* **What the task asks**: Output the data verbatim, minus the images.

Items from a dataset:
- - - - - - -

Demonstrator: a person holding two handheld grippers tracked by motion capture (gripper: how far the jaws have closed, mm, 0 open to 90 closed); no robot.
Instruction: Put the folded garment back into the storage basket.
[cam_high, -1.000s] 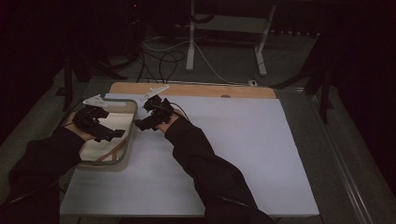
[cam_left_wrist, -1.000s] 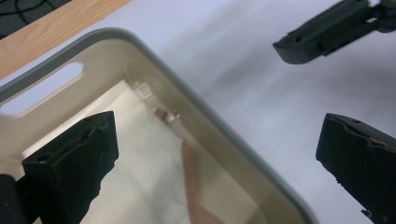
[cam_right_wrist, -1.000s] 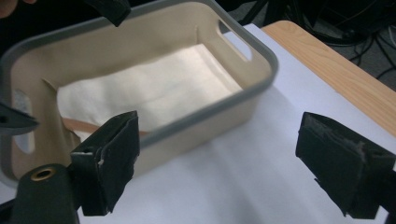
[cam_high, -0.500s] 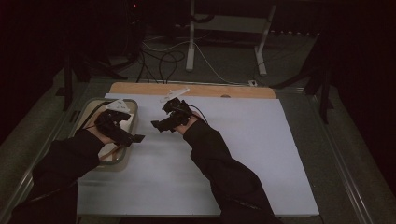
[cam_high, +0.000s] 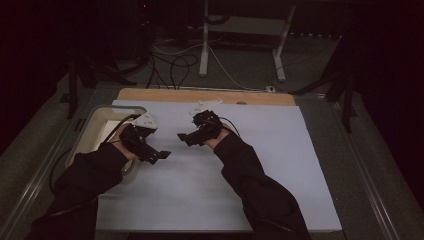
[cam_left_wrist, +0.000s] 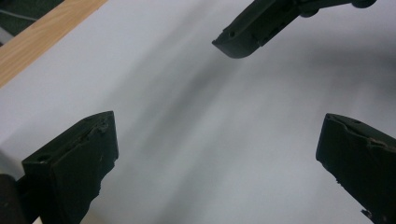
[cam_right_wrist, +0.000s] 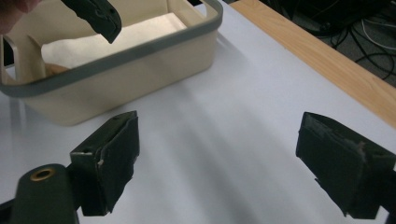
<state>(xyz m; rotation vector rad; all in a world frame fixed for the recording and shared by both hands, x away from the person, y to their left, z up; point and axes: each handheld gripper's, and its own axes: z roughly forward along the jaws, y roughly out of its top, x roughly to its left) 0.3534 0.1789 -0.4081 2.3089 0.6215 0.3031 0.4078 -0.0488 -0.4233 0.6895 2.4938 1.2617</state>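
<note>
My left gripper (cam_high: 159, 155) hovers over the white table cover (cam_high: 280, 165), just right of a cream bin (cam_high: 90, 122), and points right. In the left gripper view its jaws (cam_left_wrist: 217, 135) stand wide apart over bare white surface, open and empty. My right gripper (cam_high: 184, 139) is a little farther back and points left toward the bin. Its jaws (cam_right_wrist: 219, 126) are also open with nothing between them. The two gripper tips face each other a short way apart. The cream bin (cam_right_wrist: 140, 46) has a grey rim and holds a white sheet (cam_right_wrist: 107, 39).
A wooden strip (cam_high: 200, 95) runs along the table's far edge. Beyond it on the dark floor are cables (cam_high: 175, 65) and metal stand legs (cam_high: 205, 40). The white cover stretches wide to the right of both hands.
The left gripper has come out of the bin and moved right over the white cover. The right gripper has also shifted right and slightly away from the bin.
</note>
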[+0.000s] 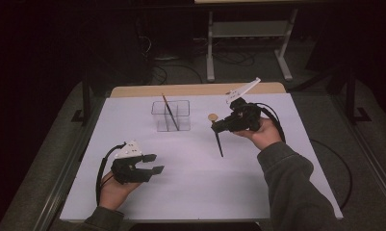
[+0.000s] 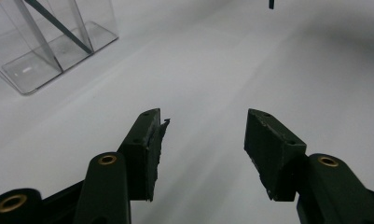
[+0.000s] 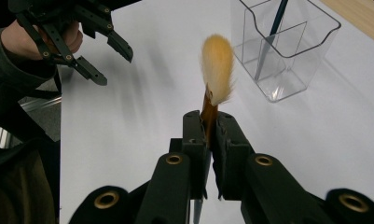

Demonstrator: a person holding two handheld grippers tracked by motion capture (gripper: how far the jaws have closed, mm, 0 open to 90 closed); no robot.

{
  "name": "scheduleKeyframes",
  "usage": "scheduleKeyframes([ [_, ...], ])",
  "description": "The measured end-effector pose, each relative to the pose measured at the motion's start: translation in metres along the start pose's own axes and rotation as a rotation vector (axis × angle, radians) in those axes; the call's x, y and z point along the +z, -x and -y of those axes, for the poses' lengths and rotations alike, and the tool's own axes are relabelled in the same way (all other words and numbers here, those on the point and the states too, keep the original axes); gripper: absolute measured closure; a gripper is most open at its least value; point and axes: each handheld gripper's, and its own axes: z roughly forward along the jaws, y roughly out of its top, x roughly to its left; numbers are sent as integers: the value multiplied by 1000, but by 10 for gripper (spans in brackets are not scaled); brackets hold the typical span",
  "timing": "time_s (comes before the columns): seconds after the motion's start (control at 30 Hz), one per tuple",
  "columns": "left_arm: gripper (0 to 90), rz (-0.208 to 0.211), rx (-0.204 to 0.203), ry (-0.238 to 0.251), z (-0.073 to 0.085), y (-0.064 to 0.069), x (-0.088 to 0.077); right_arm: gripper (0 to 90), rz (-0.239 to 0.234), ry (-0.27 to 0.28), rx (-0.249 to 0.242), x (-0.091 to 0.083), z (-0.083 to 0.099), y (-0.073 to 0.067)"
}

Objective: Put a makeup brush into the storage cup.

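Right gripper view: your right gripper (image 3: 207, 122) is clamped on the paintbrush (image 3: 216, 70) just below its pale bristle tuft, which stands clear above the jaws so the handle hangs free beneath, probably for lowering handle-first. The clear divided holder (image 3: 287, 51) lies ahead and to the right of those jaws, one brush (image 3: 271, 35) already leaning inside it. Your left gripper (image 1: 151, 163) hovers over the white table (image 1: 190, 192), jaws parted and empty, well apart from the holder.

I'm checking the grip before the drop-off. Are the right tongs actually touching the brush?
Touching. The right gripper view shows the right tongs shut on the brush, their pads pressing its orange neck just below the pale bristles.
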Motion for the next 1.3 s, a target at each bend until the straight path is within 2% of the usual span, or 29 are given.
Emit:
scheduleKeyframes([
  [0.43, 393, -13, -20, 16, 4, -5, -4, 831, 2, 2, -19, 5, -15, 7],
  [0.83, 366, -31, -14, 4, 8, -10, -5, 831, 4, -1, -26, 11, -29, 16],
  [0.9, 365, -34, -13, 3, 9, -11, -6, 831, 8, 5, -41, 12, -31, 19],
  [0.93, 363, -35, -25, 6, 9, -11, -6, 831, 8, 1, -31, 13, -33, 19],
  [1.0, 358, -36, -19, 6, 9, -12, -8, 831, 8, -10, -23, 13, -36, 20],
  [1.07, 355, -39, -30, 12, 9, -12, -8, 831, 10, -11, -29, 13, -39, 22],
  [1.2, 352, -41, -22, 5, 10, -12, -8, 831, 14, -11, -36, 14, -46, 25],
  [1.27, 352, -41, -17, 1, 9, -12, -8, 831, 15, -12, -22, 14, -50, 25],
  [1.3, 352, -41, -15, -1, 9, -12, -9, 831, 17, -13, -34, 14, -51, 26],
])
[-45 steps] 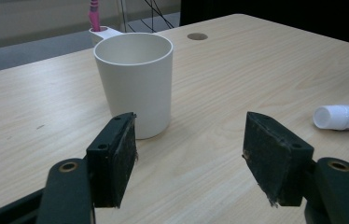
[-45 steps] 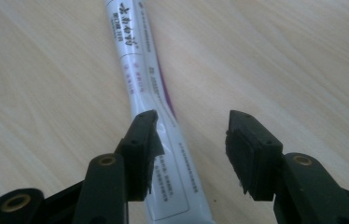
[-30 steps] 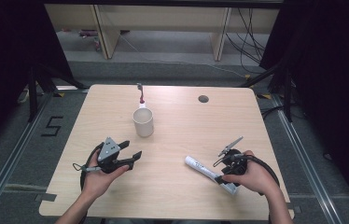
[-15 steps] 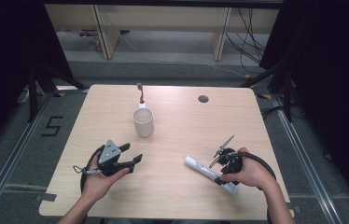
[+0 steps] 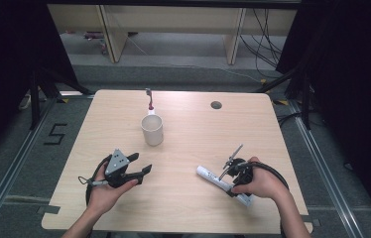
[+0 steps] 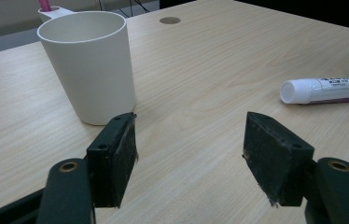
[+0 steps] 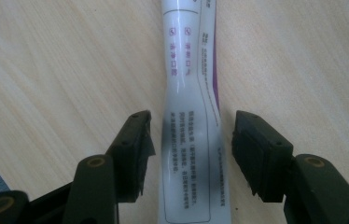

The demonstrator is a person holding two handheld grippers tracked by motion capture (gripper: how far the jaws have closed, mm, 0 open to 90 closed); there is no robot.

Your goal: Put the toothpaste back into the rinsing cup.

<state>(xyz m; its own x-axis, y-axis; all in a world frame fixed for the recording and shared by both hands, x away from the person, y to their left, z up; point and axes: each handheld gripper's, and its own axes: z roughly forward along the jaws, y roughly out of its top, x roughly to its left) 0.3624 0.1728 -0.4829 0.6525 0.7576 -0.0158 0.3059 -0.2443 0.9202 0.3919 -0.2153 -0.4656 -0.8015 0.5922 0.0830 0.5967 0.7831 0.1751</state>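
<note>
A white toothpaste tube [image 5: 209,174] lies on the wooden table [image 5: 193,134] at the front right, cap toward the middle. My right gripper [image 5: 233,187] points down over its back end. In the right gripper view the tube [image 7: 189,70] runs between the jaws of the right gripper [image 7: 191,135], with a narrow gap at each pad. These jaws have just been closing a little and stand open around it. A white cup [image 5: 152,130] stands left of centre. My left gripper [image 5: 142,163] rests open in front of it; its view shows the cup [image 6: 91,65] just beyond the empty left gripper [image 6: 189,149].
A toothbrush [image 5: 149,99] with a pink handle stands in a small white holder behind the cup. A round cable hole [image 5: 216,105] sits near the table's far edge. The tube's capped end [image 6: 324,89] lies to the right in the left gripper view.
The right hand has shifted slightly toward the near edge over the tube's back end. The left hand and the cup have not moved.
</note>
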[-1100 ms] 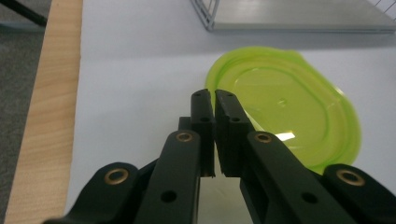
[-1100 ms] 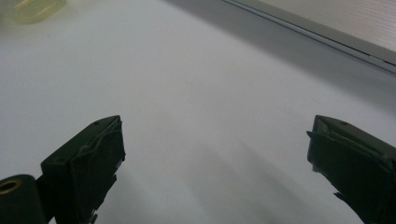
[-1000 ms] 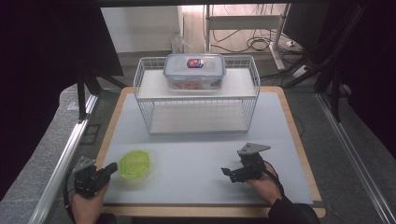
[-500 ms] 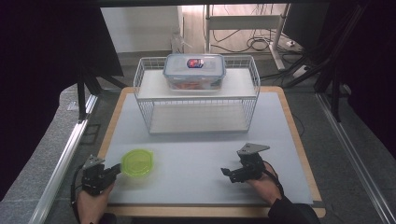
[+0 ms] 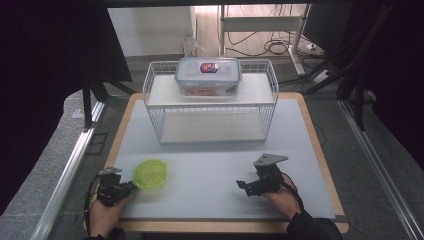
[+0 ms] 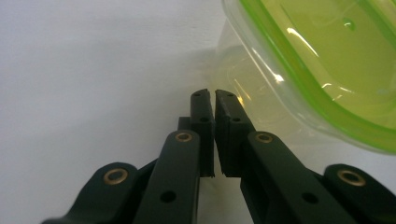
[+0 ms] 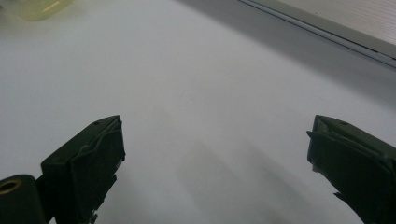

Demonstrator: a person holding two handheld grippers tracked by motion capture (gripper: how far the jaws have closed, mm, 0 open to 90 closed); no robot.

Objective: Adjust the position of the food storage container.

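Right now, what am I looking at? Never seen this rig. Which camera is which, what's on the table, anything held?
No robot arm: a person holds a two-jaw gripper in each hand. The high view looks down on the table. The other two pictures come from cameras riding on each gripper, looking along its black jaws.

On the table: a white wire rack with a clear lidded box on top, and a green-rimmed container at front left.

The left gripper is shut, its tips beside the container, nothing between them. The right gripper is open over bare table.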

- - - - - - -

* **Final answer**:
Demonstrator: a person holding two handheld grippers tracked by motion capture (gripper: how far the jaws have closed, mm, 0 open to 90 closed); no robot.
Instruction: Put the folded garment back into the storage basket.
[cam_high, -1.000s] 
[cam_left_wrist, -1.000s] 
[cam_right_wrist, -1.000s] 
[cam_high, -0.500s] 
[cam_high, +0.000s] 
[cam_left_wrist, +0.000s] 
[cam_right_wrist, +0.000s] 
<state>(xyz m; rotation vector rad; all in a world frame fixed for the recording and shared by both hands, x away from the person, y to their left, z up; point and axes: each handheld gripper's, and its own axes: z roughly forward along the jaws, y roughly out of its top, x roughly to its left) 0.3534 0.1789 -0.4081 2.3089 0.6215 0.3031 0.4078 -0.0488 -0.4233 0.6895 2.4938 1.2617</state>
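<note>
My left gripper (cam_high: 159, 155) hovers over the white table cover (cam_high: 280, 165), just right of a cream bin (cam_high: 90, 122), and points right. In the left gripper view its jaws (cam_left_wrist: 217, 135) stand wide apart over bare white surface, open and empty. My right gripper (cam_high: 184, 139) is a little farther back and points left toward the bin. Its jaws (cam_right_wrist: 219, 126) are also open with nothing between them. The two gripper tips face each other a short way apart. The cream bin (cam_right_wrist: 140, 46) has a grey rim and holds a white sheet (cam_right_wrist: 107, 39).
A wooden strip (cam_high: 200, 95) runs along the table's far edge. Beyond it on the dark floor are cables (cam_high: 175, 65) and metal stand legs (cam_high: 205, 40). The white cover stretches wide to the right of both hands.
The left gripper has come out of the bin and moved right over the white cover. The right gripper has also shifted right and slightly away from the bin.
</note>
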[+0.000s] 
[+0.000s] 
[+0.000s] 

Demonstrator: a person holding two handheld grippers tracked by motion capture (gripper: how far the jaws have closed, mm, 0 open to 90 closed); no robot.

{
  "name": "scheduleKeyframes",
  "usage": "scheduleKeyframes([ [_, ...], ])",
  "description": "The measured end-effector pose, each relative to the pose measured at the motion's start: translation in metres along the start pose's own axes and rotation as a rotation vector (axis × angle, radians) in those axes; the call's x, y and z point along the +z, -x and -y of those axes, for the poses' lengths and rotations alike, and the tool's own axes are relabelled in the same way (all other words and numbers here, those on the point and the states too, keep the original axes); gripper: absolute measured closure; a gripper is most open at its least value; point and axes: each handheld gripper's, and its own axes: z roughly forward along the jaws, y roughly out of its top, x roughly to its left; numbers are sent as integers: the value multiplied by 1000, but by 10 for gripper (spans in brackets are not scaled); brackets hold the typical span",
  "timing": "time_s (comes before the columns): seconds after the motion's start (control at 30 Hz), one per tuple",
  "columns": "left_arm: gripper (0 to 90), rz (-0.208 to 0.211), rx (-0.204 to 0.203), ry (-0.238 to 0.251), z (-0.073 to 0.085), y (-0.064 to 0.069), x (-0.088 to 0.077); right_arm: gripper (0 to 90), rz (-0.239 to 0.234), ry (-0.27 to 0.28), rx (-0.249 to 0.242), x (-0.091 to 0.083), z (-0.083 to 0.099), y (-0.073 to 0.067)"
}

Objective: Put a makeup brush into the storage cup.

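Right gripper view: your right gripper (image 3: 207, 122) is clamped on the paintbrush (image 3: 216, 70) just below its pale bristle tuft, which stands clear above the jaws so the handle hangs free beneath, probably for lowering handle-first. The clear divided holder (image 3: 287, 51) lies ahead and to the right of those jaws, one brush (image 3: 271, 35) already leaning inside it. Your left gripper (image 1: 151, 163) hovers over the white table (image 1: 190, 192), jaws parted and empty, well apart from the holder.

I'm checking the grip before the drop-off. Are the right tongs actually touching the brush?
Touching. The right gripper view shows the right tongs shut on the brush, their pads pressing its orange neck just below the pale bristles.
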Motion for the next 1.3 s, a target at each bend until the straight path is within 2% of the usual span, or 29 are given.
Emit:
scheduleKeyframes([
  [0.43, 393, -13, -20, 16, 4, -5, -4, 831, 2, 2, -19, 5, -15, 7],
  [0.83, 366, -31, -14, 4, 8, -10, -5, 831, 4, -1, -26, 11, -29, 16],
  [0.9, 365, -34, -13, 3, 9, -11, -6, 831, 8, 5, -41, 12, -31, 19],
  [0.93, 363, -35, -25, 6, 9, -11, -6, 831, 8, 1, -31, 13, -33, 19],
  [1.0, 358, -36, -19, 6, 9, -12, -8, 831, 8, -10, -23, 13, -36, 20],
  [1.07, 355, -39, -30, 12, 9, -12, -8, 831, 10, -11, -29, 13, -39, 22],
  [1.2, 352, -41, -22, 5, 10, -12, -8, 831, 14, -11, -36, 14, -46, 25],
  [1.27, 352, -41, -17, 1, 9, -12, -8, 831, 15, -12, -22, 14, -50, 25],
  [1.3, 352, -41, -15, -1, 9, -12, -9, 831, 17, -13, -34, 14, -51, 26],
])
[-45 steps] 
[-45 steps] 
[-30 steps] 
[-15 steps] 
[+0 steps] 
[+0 steps] 
[+0 steps] 

The demonstrator is a person holding two handheld grippers tracked by motion capture (gripper: how far the jaws have closed, mm, 0 open to 90 closed); there is no robot.

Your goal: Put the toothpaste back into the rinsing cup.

<state>(xyz m; its own x-axis, y-axis; all in a world frame fixed for the recording and shared by both hands, x away from the person, y to their left, z up; point and axes: each handheld gripper's, and its own axes: z roughly forward along the jaws, y roughly out of its top, x roughly to its left) 0.3624 0.1728 -0.4829 0.6525 0.7576 -0.0158 0.3059 -0.2443 0.9202 0.3919 -0.2153 -0.4656 -0.8015 0.5922 0.0830 0.5967 0.7831 0.1751</state>
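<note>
A white toothpaste tube [image 5: 209,174] lies on the wooden table [image 5: 193,134] at the front right, cap toward the middle. My right gripper [image 5: 233,187] points down over its back end. In the right gripper view the tube [image 7: 189,70] runs between the jaws of the right gripper [image 7: 191,135], with a narrow gap at each pad. These jaws have just been closing a little and stand open around it. A white cup [image 5: 152,130] stands left of centre. My left gripper [image 5: 142,163] rests open in front of it; its view shows the cup [image 6: 91,65] just beyond the empty left gripper [image 6: 189,149].
A toothbrush [image 5: 149,99] with a pink handle stands in a small white holder behind the cup. A round cable hole [image 5: 216,105] sits near the table's far edge. The tube's capped end [image 6: 324,89] lies to the right in the left gripper view.
The right hand has shifted slightly toward the near edge over the tube's back end. The left hand and the cup have not moved.
</note>
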[-1100 ms] 
[-1100 ms] 
[-1000 ms] 
[-500 ms] 
[+0 ms] 
[+0 ms] 
[+0 ms] 

Demonstrator: a person holding two handheld grippers tracked by motion capture (gripper: how far the jaws have closed, mm, 0 open to 90 closed); no robot.

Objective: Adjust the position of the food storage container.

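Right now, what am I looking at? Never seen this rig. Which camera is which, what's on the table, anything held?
No robot arm: a person holds a two-jaw gripper in each hand. The high view looks down on the table. The other two pictures come from cameras riding on each gripper, looking along its black jaws.

On the table: a white wire rack with a clear lidded box on top, and a green-rimmed container at front left.

The left gripper is shut, its tips beside the container, nothing between them. The right gripper is open over bare table.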

Nothing else is needed, and the exercise is over.